7 Jan, 2016
Classical Inference Glossary
Bias: $E[\hat{\theta}] - \theta$
- Note that by construction, method of moment estimators are unbaised for the moments.
- Unbiasedness is not invariant to transformations.
- The variances can be used to compare two estimators with the same bias.
Consistency: An estimator $\hat\theta_n$ is consistent if $\hat\theta_n\overset{P}{\rightarrow}\theta$
- You can prove consistency typically in two ways:
- using the definition of consistency (checking convergence in probability)
- If $\lim E\brak{\hat\theta} = \theta$ and $\lim Var\brak{\hat\theta} = 0$, then $\hat\theta$ is consistent. That is, if the estimator is asymptotically unbiased and has zero variance, then it is consistent.
Relative Efficiency: $RE(\hat\theta_n,\tilde\theta_n) = \frac{V(\hat\theta_n)}{V(\tilde\theta_n)}$.
Asymptotic Relative Efficiency: $ARE(\hat\theta_n,\tilde\theta_n) = \lim \frac{V(\hat\theta_n)}{V(\tilde\theta_n)}$.
Efficiency:
MSE: MSE($\hat\theta$) = E$\brak{\paren{\hat\theta -\theta}^2}$ = $\text{Bias}(\hat\theta)^2 + \text{Var}(\hat\theta)$
Exponential Family: $p(x|\theta) = h(x)c(\theta)\exp\{\sum_{k=1}^K t_k(x)w_k(\theta)\}$, where $K$ is the number of parameters (i.e. the dimensions of $\theta$).
Natural Exponential Family:
$p(x|\eta) = h(x)\exp\{\sum_{k=1}^K \eta_k t_k(x) - \psi(\eta)\}$, with natural parameter $\eta$, and sufficient statistic $\sum_{k=1}^K t_k(x)$.
Convergence in Probability: $\forall \epsilon \gt 0, \lim_{n\rightarrow\infty} P(\abs{X_n-X}>\epsilon) = 0$. Usually, convergence in probability can be proved by Chebychev’s inequality. Convergenve in probability always implies convergence in distribution.

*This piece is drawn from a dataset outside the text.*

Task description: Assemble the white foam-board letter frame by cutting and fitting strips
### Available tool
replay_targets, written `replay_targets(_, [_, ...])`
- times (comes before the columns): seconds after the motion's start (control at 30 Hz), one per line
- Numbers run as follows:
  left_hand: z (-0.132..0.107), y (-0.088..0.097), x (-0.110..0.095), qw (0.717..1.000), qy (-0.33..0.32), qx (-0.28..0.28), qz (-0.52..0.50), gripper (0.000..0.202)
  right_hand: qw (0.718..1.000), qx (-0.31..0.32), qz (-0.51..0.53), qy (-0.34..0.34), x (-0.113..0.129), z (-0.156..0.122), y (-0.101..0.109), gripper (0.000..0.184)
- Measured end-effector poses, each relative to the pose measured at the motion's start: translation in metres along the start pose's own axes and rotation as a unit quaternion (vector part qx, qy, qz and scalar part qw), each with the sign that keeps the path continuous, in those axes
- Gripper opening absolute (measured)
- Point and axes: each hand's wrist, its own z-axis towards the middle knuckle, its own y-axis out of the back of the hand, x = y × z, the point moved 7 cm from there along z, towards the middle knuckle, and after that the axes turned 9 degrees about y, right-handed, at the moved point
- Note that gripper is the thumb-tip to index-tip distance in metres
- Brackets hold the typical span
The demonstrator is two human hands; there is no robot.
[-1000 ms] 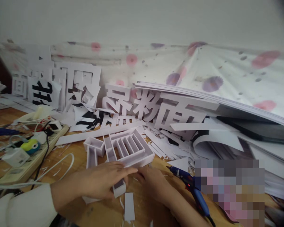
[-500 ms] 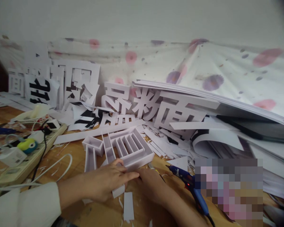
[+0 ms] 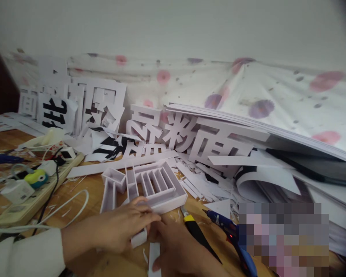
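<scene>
A white foam-board character (image 3: 161, 202) with raised walls and narrow compartments lies on the wooden table. My left hand (image 3: 123, 223) wraps over its near part, hiding that section; a short white end (image 3: 138, 239) pokes out under the fingers. My right hand (image 3: 180, 246) is just beside it, its fingers close to the left fingertips and its thumb apart, over a flat white strip (image 3: 154, 252). Whether the thumb presses on the strip, I cannot tell. Right of the character lies a cutter knife (image 3: 198, 234) with a black and yellow handle, partly behind my right forearm.
A blue glue gun (image 3: 227, 227) with a lit red light lies at right, near a blurred-out patch. A power strip (image 3: 43, 192) with plugs and loose cables lies at left. Cut foam characters (image 3: 178, 130), scraps and leaning boards (image 3: 276, 130) line the back.
My right hand has moved nearer and its thumb has spread out over the white strip. The cutter knife is now more exposed. My left hand stays on the character; the view has tilted slightly.
</scene>
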Motion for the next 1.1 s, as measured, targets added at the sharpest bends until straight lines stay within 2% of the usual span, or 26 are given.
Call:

- Note: $X_n \overset{P}{\rightarrow} X \Rightarrow h(X_n) \overset{P}{\rightarrow} h(X)$, for $h(\cdot)$ a continuous function.
Chebychev’s Inequality: $\displaystyle P( \abs{g(x) -\mu} \ge r)~\le~\frac{E(g(x))}{r}$
Convergence in Distribution: $\lim_{n\rightarrow\infty} F_n(x) = F(x)$, $F$ is continuous. Convergence in distribution to a constant implies convergence in distribution to the same constant.
Weak Law of Large Numbers (WLLN): $\bar X_n \overset{P}{\rightarrow} \mu$
CLT: $\frac{\bar X_n - \mu}{\sigma/\sqrt n} \overset{D}{\rightarrow} N(0,1)$
Slutsky’s Theorem: If $X_n \overset{D}{\rightarrow} X$ and $ Y_n \overset{D}{\rightarrow} a$, then
- $Y_n X_n \overset{D}{\rightarrow} aX$
- $X_n + Y_n \overset{D}{\rightarrow} X + a$
Delta Method: If $\sqrt{n}[Y_n-\theta] \overset{D}{\rightarrow} N(0,\sigma^2)$ then
\(\sqrt{n}[g(Y_n)-g(\theta)] \overset{D}{\rightarrow} N(0,\sigma^2[g'(\theta)]^2)\)
Data Reduction:
Sufficient Statistic: $T(x)$ is sufficient for $\theta$ iff $\forall x$ in the sample space $p(x|T(x)) = \frac{p(x|\theta)}{q(t|\theta)}$ is independent of $\theta$. (Not unique)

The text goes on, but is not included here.